*** Provided data ***

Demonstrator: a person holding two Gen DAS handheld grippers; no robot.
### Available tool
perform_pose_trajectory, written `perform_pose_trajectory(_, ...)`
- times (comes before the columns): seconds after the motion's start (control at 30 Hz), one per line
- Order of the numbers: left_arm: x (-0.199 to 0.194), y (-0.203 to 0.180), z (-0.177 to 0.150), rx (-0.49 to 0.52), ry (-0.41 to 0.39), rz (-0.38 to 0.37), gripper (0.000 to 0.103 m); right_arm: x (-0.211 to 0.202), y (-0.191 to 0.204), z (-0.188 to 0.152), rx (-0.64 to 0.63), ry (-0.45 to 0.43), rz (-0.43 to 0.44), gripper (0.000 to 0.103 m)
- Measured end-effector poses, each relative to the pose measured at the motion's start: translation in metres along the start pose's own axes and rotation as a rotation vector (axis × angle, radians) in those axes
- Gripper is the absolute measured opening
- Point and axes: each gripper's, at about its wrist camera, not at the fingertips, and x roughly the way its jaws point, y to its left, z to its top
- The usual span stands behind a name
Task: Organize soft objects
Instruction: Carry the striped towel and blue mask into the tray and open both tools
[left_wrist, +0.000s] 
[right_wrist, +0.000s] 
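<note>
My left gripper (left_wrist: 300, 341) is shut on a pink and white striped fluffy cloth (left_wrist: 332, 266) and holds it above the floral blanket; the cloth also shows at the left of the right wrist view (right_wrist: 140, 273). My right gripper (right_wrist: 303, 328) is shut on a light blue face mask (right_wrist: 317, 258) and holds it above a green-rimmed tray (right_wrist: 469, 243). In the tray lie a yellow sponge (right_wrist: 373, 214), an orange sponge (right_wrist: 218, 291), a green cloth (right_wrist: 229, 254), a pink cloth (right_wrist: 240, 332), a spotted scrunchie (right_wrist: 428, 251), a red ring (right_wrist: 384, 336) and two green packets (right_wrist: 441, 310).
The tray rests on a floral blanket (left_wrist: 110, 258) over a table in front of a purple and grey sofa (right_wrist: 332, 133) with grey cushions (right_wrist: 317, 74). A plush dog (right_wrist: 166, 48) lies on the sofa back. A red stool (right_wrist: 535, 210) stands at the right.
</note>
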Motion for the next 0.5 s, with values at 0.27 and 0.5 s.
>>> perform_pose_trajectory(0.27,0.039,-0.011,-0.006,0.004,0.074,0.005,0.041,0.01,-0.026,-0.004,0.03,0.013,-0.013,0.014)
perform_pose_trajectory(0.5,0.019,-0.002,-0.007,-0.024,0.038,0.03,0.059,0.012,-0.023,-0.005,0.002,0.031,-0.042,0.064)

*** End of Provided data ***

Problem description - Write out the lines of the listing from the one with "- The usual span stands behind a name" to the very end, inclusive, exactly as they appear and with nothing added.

Result below -
- The usual span stands behind a name
Task: Organize soft objects
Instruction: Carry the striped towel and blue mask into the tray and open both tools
[left_wrist, +0.000s] 
[right_wrist, +0.000s] 
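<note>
My left gripper (left_wrist: 300, 341) is shut on a pink and white striped fluffy cloth (left_wrist: 332, 266) and holds it above the floral blanket; the cloth also shows at the left of the right wrist view (right_wrist: 140, 273). My right gripper (right_wrist: 303, 328) is shut on a light blue face mask (right_wrist: 317, 258) and holds it above a green-rimmed tray (right_wrist: 469, 243). In the tray lie a yellow sponge (right_wrist: 373, 214), an orange sponge (right_wrist: 218, 291), a green cloth (right_wrist: 229, 254), a pink cloth (right_wrist: 240, 332), a spotted scrunchie (right_wrist: 428, 251), a red ring (right_wrist: 384, 336) and two green packets (right_wrist: 441, 310).
The tray rests on a floral blanket (left_wrist: 110, 258) over a table in front of a purple and grey sofa (right_wrist: 332, 133) with grey cushions (right_wrist: 317, 74). A plush dog (right_wrist: 166, 48) lies on the sofa back. A red stool (right_wrist: 535, 210) stands at the right.
</note>
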Motion for the next 0.5 s, with values at 0.27 and 0.5 s.
>>> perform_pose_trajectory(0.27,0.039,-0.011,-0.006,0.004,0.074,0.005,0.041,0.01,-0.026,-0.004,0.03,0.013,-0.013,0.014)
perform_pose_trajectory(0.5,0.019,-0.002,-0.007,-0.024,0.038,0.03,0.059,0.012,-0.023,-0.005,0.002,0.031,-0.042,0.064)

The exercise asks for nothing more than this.